On n’était pourtant pas aussi avancé que le croyaient ceux qui avaient déjà commandé les carrosses de gala pour l’entrée du « roi » à Paris, et M. le duc de Broglie, entre tous, gardait plus d’un doute. M. le comte de Chambord avait en effet accueilli M. le comte de Paris avec une bonne grâce affectueuse et s’était montré heureux de la réconciliation de famille ; il n’avait rien dit qui ressemblât à un engagement politique. Il s’était réservé de dire le dernier mot, de manifester sa pensée, sa volonté, le jour où il serait rappelé par la France. Que signifiait cette réserve du prince ? On lui envoyait plénipotentiaires sur plénipotentiaires, d’assez médiocres négociateurs à dire vrai : on restait dans l’incertitude ! Une commission exécutive de neuf royalistes de l’assemblée s’était formée sous la présidence du général Changarnier, avec l’intention visible de préparer cette restauration insaisissable ; elle envoyait en désespoir de cause le digne M. Chesnelong à Salzbourg auprès du « roi » pour vaincre ses derniers scrupules, pour obtenir au moins de lui quelques explications.
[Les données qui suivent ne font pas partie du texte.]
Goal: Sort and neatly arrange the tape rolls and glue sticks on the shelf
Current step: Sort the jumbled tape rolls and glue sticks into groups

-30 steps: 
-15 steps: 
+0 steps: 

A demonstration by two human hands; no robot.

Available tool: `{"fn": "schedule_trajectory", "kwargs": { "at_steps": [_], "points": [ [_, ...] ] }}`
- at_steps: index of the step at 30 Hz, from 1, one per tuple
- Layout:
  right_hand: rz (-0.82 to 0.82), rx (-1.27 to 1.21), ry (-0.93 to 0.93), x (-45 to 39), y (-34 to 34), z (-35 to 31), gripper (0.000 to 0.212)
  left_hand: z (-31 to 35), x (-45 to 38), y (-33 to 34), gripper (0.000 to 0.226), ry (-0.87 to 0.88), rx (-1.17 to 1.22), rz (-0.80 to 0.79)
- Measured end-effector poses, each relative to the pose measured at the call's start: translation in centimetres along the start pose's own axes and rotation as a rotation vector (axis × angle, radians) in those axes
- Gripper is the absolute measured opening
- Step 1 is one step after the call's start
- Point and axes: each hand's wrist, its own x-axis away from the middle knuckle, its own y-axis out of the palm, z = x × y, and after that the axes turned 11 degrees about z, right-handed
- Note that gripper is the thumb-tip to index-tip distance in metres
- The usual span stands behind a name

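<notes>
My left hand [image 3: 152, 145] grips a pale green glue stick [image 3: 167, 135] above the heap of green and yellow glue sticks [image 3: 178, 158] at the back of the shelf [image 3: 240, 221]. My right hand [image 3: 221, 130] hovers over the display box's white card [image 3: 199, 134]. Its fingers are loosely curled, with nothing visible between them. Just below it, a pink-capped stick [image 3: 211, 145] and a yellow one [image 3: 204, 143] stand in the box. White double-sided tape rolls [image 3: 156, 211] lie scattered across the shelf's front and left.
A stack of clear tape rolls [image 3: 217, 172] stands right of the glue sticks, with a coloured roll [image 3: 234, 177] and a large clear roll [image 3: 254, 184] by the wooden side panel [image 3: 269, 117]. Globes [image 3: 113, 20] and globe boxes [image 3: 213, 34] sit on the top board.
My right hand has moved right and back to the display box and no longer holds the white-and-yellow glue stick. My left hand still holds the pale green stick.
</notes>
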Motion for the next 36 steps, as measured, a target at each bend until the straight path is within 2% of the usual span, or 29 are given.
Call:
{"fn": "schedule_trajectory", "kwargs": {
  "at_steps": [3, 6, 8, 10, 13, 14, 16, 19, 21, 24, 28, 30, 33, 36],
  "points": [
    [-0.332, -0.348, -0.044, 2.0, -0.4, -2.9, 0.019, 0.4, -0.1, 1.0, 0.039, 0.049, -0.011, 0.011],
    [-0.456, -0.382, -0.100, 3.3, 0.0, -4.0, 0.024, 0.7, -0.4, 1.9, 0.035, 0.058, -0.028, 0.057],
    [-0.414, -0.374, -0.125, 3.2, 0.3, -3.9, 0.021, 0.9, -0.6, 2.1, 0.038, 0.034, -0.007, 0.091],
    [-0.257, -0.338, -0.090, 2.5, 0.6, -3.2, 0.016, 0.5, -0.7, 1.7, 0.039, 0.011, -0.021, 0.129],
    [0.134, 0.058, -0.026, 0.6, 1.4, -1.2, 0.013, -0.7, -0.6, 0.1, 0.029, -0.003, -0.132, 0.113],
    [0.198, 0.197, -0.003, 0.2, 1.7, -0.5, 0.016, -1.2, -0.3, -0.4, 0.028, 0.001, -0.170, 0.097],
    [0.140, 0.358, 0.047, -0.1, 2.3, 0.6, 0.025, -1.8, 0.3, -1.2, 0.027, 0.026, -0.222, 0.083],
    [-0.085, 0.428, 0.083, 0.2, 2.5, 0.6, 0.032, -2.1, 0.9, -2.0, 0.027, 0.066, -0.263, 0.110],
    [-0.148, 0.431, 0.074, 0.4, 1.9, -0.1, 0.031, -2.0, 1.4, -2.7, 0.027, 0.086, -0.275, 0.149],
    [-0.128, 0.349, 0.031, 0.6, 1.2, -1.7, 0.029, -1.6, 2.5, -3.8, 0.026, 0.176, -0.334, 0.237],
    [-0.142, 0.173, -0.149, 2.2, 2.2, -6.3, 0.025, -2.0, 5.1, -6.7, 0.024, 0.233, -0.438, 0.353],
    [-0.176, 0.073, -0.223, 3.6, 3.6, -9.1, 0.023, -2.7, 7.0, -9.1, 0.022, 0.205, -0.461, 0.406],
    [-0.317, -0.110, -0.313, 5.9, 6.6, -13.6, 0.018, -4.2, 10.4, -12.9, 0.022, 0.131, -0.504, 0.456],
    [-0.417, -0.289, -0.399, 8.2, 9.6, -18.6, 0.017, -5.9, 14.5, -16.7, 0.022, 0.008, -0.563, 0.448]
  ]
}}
Le point délicat, décisif, restait toujours cette terrible question du drapeau ! M. le comte de Chambord était-il dans le fond moins indécis qu’on ne se plaisait à le supposer ? Avait-il cru démêler l’arrière-pensée de lui imposer des conditions qu’il ne voulait pas subir, de l’enlacer d’engagemens qui coûtaient à son honneur ? Toujours est-il qu’au dernier moment, comme un homme impatient d’en finir, il écrivait cette lettre devenue historique du 27 octobre 1873, où il se dévoilait tout entier : maintenant la réconciliation de famille, dégageant de toute responsabilité M. le comte de Paris, mais confirmant plus que jamais son manifeste de 1871, sa fidélité au drapeau blanc. Il laissait surtout percer la crainte qu’on eût voulu faire de lui « le roi légitime de la révolution ! »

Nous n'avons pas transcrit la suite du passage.